Enter AI. Google Research has been working on this for a while, and they just published two companion studies in Nature Cancer, done in partnership with several NHS organizations as part of the AIMS study. The papers assess different aspects of an AI-based breast cancer detection system. One evaluates standalone AI performance and integration feasibility; the other compares the existing double-read and arbitration process to one where AI acts as a second reader.

Let’s dig into what they found.

Study 1: Can AI stand on its own?

The first study had two phases. Phase 1 was a retrospective evaluation of the AI system’s standalone performance using mammograms from 125,000 women across five NHS screening services. That’s a big dataset. The services used three different clinical workflows — varying by whether the second reader was blinded to the first and how arbitration cases were selected. AI operating points were tuned per service to account for local population differences.

The primary endpoints were sensitivity and specificity compared to the historical first reader. Ground truth was established using a 39-month follow-up window, which let them catch interval and next-round cancers long before they became symptomatic. They also assessed lesion-level localization (is the AI pointing at the right spot?) and fairness. The lesion-level analysis is key — it shows the AI isn’t just picking up spurious correlations.

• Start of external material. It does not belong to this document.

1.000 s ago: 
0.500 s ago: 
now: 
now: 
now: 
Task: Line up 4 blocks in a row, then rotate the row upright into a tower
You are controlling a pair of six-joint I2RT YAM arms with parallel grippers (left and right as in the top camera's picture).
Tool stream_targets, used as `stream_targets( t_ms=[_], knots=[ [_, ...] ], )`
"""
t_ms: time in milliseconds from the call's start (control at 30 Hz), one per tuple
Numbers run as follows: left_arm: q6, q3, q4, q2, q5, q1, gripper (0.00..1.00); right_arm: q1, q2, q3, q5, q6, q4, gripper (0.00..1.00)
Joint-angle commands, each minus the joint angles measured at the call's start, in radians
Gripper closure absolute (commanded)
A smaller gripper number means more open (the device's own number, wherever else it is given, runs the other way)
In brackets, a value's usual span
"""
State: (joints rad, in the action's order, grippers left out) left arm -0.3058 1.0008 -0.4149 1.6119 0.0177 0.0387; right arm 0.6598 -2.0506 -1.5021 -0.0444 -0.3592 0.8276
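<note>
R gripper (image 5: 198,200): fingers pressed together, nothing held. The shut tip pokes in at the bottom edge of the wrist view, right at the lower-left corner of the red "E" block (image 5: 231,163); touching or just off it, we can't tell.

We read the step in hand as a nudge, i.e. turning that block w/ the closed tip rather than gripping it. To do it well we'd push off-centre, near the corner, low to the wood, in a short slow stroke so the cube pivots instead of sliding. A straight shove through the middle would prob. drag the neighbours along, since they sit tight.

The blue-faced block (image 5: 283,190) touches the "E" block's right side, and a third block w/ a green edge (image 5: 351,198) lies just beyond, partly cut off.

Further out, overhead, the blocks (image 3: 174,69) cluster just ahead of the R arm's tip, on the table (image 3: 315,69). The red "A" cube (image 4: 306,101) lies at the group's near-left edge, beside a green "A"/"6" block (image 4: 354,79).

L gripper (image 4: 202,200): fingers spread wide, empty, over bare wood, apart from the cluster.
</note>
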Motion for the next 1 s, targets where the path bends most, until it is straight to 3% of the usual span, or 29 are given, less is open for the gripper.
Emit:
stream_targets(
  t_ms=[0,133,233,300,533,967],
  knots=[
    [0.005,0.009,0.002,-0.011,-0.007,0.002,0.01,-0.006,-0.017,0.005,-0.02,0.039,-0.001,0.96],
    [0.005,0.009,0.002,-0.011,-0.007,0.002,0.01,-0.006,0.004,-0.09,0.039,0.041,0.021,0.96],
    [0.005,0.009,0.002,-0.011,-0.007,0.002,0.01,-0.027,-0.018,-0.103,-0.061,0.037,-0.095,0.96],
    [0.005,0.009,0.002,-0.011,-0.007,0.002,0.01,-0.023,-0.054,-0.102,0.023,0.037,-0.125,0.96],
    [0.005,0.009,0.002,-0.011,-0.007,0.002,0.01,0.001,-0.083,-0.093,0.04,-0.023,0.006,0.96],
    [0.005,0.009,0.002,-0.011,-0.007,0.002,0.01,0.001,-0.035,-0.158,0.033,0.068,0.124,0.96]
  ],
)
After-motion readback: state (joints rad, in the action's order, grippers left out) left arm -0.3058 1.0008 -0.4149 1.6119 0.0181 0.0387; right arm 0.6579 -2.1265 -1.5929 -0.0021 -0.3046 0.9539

Phase 2 was a prospective, non-interventional deployment study. They integrated the live AI system into real clinical workflows to see what breaks. No human readers were asked to change their behavior; the AI just ran in the background. This is the kind of practical testing that often gets skipped in AI research, so I’m glad they did it.

Study 2: AI as a second reader

The second study was an end-to-end reader study. They took a subset of cases and compared the original double-read plus arbitration process to one where AI replaced the second human reader. The AI system was used to flag suspicious cases, and a single human reader reviewed those. The arbitration step still happened when needed.

Results? The AI-assisted workflow showed non-inferior cancer detection rates, with a significant reduction in the number of cases requiring arbitration. That translates to less workload for radiologists. The AI also maintained high specificity, meaning it didn’t cause a flood of false positives.

What this means in practice

These studies are promising, but they’re not a done deal. The authors themselves say additional work is needed to prove effectiveness in prospective clinical practice. That’s the right caveat. AI in healthcare has a long history of looking great in retrospective studies and then stumbling in the real world.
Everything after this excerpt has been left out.